Bu harita için hem Haziran’a hem de Onur Erem’e teşekkür borçluyuz, son derece önemli bir iş çıkarmışlar. Buna “yeni-Türkiye’nin siyasi-iktisadi haritası”, “yeni rejimin ekonomi-politiğini ortaya koyan bir topoğrafya çalışması” olarak bakmak lazım. Ortada yolları kaçınılmaz olarak birbiriyle kesişen, çünkü çıkarları birbiriyle ortaklaşmış bulunan bir rejim networkü, bir rejim şebekesi var; bürokrasi, sermaye ve “sivil toplum”dan müteşekkil bir şebeke bu. Hepsinin koordinasyonu ise yürütme aygıtı tarafından gerçekleştiriliyor, rejim inşası bu üçlü sacayağı üzerine oturtuluyor ve rejimin ideolojik hegemonyası bunun üzerinden sağlanıyor.

■ Bu haritanın bir de tarihsel arka planı olmalı, buna dair neler söyleyebilirsiniz?
Haritada dikkatimi çeken STK’lerden biri, bir çatı örgütlenmesi olan Türkiye Gönüllü Teşekküller Vakfı (TGTV). Hatırlayacaksınız, geçen günlerde çok sayıda sivil toplum kuruluşu bir araya gelerek Ensar’a olan desteklerini açıklamışlardı. İşte tüm o STK’leri bünyesinde toplayan bir örgütlenme TGTV ve siyasal İslamcılığı anlamak açısından da son derece önemli bir geçmişi var. Çünkü TGTV’yi, 90’lı yıllarda “Birlik Vakfı” adlı bir vakıf kurdu ve Türkiye İslamcılığını en iyi bilen isimlerden biri olan Şerif Mardin’e göre AKP’nin ortaya çıkmasını sağlayan da aslında bu vakıftı.

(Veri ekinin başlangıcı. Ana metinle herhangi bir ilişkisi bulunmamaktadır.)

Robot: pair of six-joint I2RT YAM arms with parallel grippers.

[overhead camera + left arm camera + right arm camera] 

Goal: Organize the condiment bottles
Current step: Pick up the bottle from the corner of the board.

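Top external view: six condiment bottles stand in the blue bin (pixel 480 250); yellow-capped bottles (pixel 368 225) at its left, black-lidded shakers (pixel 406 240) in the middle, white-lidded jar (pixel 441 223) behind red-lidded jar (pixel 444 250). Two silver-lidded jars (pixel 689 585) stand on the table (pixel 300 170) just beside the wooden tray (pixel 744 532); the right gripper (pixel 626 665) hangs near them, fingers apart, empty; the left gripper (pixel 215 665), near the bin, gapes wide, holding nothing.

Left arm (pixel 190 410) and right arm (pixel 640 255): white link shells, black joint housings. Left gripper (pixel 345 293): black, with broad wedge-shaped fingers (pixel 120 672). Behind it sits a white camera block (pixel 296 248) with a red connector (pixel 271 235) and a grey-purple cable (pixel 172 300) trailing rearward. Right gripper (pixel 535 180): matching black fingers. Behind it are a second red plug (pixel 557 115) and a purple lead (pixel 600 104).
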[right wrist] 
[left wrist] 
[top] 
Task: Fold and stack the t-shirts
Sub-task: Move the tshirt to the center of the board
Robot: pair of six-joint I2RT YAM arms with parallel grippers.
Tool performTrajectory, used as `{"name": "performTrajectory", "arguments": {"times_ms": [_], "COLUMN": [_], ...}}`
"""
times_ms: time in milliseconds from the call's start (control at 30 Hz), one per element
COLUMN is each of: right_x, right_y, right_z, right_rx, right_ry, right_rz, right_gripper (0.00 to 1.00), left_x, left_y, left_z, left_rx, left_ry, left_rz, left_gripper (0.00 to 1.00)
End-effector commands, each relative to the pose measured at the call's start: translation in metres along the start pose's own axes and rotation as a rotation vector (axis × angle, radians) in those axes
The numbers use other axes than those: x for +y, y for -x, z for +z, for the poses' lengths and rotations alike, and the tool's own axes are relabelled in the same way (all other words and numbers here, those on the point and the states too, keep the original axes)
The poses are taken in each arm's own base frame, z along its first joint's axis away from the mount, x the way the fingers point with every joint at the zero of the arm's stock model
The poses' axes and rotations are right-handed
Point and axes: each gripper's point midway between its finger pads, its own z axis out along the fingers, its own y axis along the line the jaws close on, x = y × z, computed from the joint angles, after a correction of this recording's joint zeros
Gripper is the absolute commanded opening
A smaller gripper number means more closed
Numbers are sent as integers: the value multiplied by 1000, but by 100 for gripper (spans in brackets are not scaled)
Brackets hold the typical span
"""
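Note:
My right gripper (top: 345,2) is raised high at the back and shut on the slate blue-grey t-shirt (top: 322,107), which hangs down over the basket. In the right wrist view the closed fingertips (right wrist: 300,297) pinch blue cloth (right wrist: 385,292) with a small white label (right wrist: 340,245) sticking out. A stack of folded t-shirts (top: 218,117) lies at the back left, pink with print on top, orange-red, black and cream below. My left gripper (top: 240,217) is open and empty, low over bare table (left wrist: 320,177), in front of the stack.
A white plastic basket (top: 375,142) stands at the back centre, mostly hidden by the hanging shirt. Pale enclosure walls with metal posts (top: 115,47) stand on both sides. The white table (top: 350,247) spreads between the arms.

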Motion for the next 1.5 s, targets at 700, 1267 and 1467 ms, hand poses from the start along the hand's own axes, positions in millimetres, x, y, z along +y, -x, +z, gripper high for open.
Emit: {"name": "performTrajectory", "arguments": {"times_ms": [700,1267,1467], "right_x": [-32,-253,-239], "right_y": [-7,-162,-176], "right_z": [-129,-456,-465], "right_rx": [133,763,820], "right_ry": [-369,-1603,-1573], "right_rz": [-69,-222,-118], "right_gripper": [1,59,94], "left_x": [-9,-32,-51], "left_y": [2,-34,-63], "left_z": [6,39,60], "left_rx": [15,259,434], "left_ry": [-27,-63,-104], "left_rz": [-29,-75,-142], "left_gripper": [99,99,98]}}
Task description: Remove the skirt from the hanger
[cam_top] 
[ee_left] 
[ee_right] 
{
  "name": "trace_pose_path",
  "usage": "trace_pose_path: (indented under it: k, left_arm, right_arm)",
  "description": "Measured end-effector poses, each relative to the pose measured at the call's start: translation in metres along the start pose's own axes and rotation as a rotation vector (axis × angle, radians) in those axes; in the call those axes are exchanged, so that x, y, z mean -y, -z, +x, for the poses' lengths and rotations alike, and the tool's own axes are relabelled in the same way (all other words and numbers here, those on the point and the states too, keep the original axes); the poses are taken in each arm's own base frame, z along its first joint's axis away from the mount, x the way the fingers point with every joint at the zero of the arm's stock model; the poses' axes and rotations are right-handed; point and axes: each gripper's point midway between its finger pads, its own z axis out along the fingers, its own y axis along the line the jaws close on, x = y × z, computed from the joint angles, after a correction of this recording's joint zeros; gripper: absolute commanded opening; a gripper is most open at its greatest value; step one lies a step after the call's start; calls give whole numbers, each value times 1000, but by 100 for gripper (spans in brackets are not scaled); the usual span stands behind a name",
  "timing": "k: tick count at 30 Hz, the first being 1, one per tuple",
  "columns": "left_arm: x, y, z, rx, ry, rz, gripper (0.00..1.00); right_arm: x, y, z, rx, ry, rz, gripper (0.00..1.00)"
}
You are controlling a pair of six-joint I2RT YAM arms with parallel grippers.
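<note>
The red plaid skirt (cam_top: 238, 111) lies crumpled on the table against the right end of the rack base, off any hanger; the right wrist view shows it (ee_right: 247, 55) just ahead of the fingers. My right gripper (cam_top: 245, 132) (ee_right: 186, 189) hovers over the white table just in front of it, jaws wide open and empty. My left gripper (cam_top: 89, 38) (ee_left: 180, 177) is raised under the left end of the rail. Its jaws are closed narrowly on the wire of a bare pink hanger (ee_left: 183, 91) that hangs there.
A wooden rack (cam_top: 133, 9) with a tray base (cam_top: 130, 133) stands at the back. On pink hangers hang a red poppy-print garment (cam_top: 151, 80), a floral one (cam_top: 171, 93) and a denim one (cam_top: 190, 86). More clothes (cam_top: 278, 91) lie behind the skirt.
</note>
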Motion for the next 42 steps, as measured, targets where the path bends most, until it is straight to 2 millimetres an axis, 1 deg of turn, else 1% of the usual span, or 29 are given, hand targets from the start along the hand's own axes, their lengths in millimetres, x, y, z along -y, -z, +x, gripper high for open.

Bu vakfın kökenlerine baktığımızda neyi görüyoruz peki? Çoğunluğu Nakşibendi ve hepsi milliyetçi-muhafazakâr olan akademisyenleri/kalem erbabını bünyesinde barındıran ve 70’li yıllarda solun ideolojik hegemonyasını kırmak adına kurulan Aydınlar Ocağı’nı! Aydınlar Ocağı mensubu isimler tarafından formüle edilen Türk-İslam sentezi ise 12 Eylül’ün “Atatürkçü” paşalarının “saklı” resmi ideolojisiydi. Dolayısıyla tarihsel arka plana baktığımızda gördüğümüz şey, sol düşmanlığı adına İslamizasyona açılan kapılardan bugüne gelmiş olmamızdır; “dinselleşmenin tarih-öncesi” diyebileceğimiz bu dönem AKP’den çok daha öncesine uzanmaktadır ve mutlaka ayrıntılı bir şekilde incelenmelidir.

■ Haritanın bir networkü, bir şebekeyi işaret ettiğini söylediniz, bunu biraz açabilir misiniz?
Elbette. Rejimin hegemonyasının bir ayağında zor aygıtı varsa, bir ayağında da rıza aygıtı var. Rızanın üretimi bu şebeke üzerinden gerçekleştiriyor. Örneğin Diyanet, bugün rejimin rıza aygıtının merkezine yerleşmiş durumda olan devasa bir yapılanma. Malum vakıflar, Diyanet’in sivil toplumdaki uzantıları olarak işlev görüyorlar ve her türlü etkinlik bu vakıflarla birlikte düzenleniyor. Dahası vakıflar, eğitimin de tam göbeğinde ve İslami nesillerin yetiştirilmesi için Milli Eğitim’le beraber projeler yürütüyor. Aynı şekilde, Gençlik ve Spor Bakanlığı ile de ortak projelerin yürütüldüğünü görüyoruz. Bu şebekeye sayısını bilmediğimiz STK’yi, tarikat ve cemaatlere ait legal ve illegal okulları, yurtları, evleri de dâhil ettiğimizde, nasıl bir ağ ile karşı karşıya olduğumuzu görüyoruz. Buna “yandaş” işadamlarını, “havuz medyası”nı, büyük işletmelerin yönetim kurullarına atanan isimleri, bunların sponsorluk faaliyetlerini, belediyelerin geniş imkânlarını da eklediğimizde sanıyorum ki manzara az çok netleşmiş oluyor.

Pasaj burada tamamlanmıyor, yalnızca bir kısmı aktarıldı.